On the computational side, there have been confusions about how TPUs and GPUs relate to BERT. BERT base was trained with 4 TPU pods (16 TPU chips) in 4 days and BERT large with 16 TPUs (64 TPU chips) in 4 days. Does this mean only Google can train a BERT model? Does this mean that GPUs are dead? There are two fundamental things to understand here: (1) A TPU is a matrix multiplication engine — it does matrix multiplication and matrix operations, but not much else. It is fast at computing matrix multiplication, but one has to understand that (2) the slowest thing in matrix multiplication is to get the elements from the main memory and load it into the processing unit. In other words, the most expensive part in matrix multiplication is memory loads. Note the computational load for BERT should be about 90% for matrix multiplication. From these facts, we can do a small technical analysis on this topic.

## Bandwidth Model for TPUs and GPUs

### Transformers for TPUs

A common operation in BERT is matrix multiplication A*B=C where A is 256×1024 and B is 1024×1024 in dimension. A TPU computes such a matrix multiplication by splitting the matrix into many smaller 128×128 matrix multiplications. This means we need to load 16 128×128 matrix tiles from matrix A — and due to the nature of matrix multiplication — we need to load 64 tiles from B for every tile in A. This is a total of 16*64=1024 128×128 loads. At 16-bit that is a total of 32 MB of data.

Now we make a simplification: We assume that there is no latency if we do two memory loads after each other, which is actually not too unreasonable since often you can hide memory access latency under thread parallelism. In simple words, this means: While we wait for one 128×128 matrix copy to complete, we already do the next one. In doing it this way, we only wait for the first memory copy and we do not wait for other copies. This is a core reason why GPUs are fast and why we use many threads in GPUs thus 0 latency for overlapping memory transfers is not too far off from the real world. Using this simplification, we can now plainly use the memory bandwidth to compute the time needed to load the memory for the matrix multiplication. If we look at the bandwidth of the TPU we find that we have 600 GB/s, so we need 5.2e-05 seconds to transfer the 32 MB of data.

### Transformers on GPUs

For a GPU we have the same process, but we use smaller tiles with more processors. Similarly to the TPU, we use two loads in parallel to hide memory latency. For GPUs, however, we would have a tile size of 96×96 for 16-bit data. If we take a V100 Tesla GPU, then we can run 160 of these in parallel at full bandwidth with low memory latency. What this means compared to a TPU: Instead of 2 matrix units which can hold 128×128 matrices, the GPU has 160 units (80 SMs, 160 thread blocks, each thread block has two 96×96 matrices) which hold two 96×96 matrices. Again this ensures that we can hide the memory latency through parallelism.

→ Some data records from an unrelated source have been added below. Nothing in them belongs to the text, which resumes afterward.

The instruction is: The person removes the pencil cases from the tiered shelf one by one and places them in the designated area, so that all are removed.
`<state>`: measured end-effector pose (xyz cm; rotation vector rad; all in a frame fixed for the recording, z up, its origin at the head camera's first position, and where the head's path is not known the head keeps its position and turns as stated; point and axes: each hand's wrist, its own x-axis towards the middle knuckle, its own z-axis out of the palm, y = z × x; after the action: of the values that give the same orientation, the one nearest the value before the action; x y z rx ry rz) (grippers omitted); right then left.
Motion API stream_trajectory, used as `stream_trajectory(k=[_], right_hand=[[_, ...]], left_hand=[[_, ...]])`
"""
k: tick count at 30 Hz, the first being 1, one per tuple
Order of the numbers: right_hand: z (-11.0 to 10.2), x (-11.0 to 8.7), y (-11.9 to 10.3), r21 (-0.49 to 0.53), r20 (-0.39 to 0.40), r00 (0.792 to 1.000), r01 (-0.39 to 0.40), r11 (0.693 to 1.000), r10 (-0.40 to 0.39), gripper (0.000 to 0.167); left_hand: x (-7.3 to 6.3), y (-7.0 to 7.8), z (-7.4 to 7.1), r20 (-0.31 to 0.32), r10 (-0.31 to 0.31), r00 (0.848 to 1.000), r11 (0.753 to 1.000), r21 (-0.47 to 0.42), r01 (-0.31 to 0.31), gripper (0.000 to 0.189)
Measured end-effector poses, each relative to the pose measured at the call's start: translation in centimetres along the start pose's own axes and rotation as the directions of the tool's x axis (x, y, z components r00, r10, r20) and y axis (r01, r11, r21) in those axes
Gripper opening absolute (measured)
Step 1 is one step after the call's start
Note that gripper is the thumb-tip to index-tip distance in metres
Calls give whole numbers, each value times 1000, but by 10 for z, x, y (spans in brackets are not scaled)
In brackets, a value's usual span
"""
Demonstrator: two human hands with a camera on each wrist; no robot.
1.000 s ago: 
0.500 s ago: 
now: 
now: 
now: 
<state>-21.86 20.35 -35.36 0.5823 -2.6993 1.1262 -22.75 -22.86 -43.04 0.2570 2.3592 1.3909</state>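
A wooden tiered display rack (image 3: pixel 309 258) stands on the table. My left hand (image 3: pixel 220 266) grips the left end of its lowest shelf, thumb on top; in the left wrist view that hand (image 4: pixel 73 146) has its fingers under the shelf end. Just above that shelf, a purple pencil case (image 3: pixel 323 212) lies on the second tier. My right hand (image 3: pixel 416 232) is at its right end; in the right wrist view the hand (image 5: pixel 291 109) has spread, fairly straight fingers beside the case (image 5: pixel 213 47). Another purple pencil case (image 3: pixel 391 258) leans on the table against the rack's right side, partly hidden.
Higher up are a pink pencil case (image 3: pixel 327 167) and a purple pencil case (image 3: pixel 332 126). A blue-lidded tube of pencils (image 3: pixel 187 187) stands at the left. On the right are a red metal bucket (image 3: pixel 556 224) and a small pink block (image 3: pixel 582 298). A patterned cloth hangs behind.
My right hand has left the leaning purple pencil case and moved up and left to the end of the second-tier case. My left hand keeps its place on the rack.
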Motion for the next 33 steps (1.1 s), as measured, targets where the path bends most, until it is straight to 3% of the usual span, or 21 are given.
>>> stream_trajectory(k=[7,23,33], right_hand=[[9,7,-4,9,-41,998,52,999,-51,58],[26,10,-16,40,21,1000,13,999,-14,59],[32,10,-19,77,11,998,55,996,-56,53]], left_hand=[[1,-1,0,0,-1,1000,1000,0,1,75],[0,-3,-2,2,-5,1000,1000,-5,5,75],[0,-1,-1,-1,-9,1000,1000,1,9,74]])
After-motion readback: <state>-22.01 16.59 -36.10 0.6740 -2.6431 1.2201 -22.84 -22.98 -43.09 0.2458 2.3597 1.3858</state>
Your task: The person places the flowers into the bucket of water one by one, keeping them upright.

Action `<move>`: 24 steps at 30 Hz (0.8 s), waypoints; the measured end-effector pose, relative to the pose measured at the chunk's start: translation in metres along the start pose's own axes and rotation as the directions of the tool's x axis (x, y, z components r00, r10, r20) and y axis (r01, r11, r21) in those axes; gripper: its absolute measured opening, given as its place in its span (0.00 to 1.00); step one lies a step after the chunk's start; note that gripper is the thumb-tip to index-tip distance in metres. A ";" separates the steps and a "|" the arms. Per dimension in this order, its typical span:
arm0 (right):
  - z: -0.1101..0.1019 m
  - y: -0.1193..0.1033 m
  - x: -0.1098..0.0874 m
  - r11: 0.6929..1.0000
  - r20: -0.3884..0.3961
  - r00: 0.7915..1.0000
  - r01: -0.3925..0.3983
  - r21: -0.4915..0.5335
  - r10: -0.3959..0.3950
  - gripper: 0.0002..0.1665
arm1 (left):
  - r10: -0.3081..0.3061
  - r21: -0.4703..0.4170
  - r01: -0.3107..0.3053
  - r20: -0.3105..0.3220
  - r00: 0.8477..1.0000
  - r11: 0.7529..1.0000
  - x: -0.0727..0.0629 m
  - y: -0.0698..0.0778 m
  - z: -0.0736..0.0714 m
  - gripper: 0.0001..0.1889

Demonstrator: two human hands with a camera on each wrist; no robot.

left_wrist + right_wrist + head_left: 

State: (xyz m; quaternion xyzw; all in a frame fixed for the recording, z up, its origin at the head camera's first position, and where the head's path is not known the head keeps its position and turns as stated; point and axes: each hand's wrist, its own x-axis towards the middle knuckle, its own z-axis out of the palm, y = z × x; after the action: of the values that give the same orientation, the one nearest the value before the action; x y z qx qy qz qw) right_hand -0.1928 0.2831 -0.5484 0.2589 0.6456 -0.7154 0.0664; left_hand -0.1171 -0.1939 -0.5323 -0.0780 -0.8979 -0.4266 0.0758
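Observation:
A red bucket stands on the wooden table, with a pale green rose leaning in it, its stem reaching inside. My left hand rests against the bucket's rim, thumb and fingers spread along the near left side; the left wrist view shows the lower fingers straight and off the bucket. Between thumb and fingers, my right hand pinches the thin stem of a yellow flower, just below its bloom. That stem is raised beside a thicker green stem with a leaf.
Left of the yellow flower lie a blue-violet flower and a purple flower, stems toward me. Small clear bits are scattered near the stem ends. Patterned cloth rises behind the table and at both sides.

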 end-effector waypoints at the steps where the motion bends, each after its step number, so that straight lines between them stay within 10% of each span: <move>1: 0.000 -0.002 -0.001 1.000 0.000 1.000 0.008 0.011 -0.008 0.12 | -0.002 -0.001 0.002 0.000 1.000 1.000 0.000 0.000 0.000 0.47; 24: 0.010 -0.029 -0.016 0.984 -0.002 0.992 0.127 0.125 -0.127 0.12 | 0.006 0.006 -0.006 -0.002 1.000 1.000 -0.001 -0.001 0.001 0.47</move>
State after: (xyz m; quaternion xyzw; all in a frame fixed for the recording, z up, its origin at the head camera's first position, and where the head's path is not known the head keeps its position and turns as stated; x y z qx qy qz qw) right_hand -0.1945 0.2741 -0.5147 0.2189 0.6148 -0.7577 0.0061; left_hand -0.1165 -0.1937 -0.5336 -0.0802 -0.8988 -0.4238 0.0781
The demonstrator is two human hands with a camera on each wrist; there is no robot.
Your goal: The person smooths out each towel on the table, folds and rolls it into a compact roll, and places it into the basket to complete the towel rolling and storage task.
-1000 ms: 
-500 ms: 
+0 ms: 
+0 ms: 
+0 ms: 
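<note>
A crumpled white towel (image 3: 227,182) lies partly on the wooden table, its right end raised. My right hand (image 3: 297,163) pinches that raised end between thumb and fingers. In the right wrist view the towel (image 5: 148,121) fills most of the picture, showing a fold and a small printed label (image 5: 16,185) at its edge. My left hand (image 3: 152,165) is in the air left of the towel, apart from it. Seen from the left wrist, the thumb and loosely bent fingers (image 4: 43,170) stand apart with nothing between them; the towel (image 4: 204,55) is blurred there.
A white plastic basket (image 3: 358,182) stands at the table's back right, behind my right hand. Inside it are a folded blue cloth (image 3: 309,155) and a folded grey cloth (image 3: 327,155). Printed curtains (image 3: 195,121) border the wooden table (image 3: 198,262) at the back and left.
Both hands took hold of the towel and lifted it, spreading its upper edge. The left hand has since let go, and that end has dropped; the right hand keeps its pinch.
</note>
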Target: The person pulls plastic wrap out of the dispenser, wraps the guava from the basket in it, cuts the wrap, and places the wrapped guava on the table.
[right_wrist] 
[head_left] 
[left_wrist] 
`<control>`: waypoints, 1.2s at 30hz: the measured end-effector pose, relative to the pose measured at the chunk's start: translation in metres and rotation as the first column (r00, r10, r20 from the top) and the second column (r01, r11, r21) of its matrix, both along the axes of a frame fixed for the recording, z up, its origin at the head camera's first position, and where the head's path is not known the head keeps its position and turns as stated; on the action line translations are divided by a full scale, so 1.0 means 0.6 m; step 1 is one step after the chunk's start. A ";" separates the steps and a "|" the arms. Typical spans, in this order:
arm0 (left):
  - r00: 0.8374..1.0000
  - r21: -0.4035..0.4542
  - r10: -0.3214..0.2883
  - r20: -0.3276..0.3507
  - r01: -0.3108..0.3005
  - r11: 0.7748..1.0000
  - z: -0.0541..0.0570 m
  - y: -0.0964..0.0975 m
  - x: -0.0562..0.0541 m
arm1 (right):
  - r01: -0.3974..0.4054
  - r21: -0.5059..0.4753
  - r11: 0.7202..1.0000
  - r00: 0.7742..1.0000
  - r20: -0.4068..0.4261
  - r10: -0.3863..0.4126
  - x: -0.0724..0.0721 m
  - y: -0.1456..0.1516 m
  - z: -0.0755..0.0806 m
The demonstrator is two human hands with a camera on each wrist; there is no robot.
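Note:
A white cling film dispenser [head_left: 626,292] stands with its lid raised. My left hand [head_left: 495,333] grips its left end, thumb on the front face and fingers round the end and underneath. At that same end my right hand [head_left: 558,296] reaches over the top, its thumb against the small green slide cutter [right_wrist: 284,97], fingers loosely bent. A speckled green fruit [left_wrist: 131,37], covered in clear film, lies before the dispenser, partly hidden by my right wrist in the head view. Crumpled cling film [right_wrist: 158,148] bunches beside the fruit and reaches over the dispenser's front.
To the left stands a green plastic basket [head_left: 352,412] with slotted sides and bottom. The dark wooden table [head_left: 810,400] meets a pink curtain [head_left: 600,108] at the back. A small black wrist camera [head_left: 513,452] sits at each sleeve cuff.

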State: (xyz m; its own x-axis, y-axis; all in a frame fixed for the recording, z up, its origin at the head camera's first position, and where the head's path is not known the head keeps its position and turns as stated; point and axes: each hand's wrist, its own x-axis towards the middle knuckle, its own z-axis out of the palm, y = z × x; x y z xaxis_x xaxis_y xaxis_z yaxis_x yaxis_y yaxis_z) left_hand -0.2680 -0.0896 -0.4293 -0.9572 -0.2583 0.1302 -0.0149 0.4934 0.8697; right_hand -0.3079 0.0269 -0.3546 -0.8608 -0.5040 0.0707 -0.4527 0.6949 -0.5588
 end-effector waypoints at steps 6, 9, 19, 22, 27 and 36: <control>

If we repeat the calculation from the top we receive the following: For matrix A with 256×1024 we have 33 96×96 tiles; for B with 1024×1024 we have 121 96×96 tiles. In total, we need to do 33*121=3993 loads of size 96×96 for a total of 70 MB. A V100 runs at 900 GB/s and so the memory loads will take 7.6e-05 seconds. Thus our model predicts that a GPU is 32% slower than a TPU for this specific scenario. Note that matrix tiles stay the same for an RTX 2080 Ti GPU, but the memory bandwidth decreases to 616 GB/s. Which means an RTX 2080 Ti is 54% slower than a TPU.

Note that both TPU and GPUs with Tensor Cores compute the respective matrix multiplication tile in one cycle. Thus the computation is about equally fast — the difference is only in how the memory is loaded.

### BERT Training Time Estimate for GPUs

Using this data, a GPU cluster of V100s/RTX 2080 Tis with good networking (Infiniband +56GBits/s) and good parallelization algorithms (for example using Microsoft’s CNTK) we can expect to train BERT large on 64 GPUs (the equivalent to 16 TPUs) or BERT base on 16 GPUs in 5 1/3 days or 8 1/2 days. On an 8 GPU machine for V100/RTX 2080 Tis with any software and any parallelization algorithm (PyTorch, TensorFlow) one can expect to train BERT large in 21 days or 34 days and BERT base in 10 2/3 or 17 days. For a standard 4 GPU desktop with RTX 2080 Ti (much cheaper than other options), one can expect to replicate BERT large in 68 days and BERT base in 34 days.

## Limitations of the Bandwidth Model

Note that all models are wrong, but some are useful. I would expect that this bandwidth model is in about 30% of the correct runtime values for TPU vs GPU.

The biggest limitation is that these calculations are for specific matrices sizes. Computational differences can be amplified for certain sizes. For example, if your batch-size is 128, there is a slight speedup for GPUs compared to TPUs. If you go below a batch size of 128 you can expect GPUs to be significantly faster; increasing the matrix B further makes TPUs better and better compared to GPUs. Decreasing the size of matrix B will make the performance of GPUs better. Note that the BERT paper optimized matrix A and B sizes for the TPU — one would not choose these dimensions if you train with a GPU. So this comparison might favor TPUs slightly.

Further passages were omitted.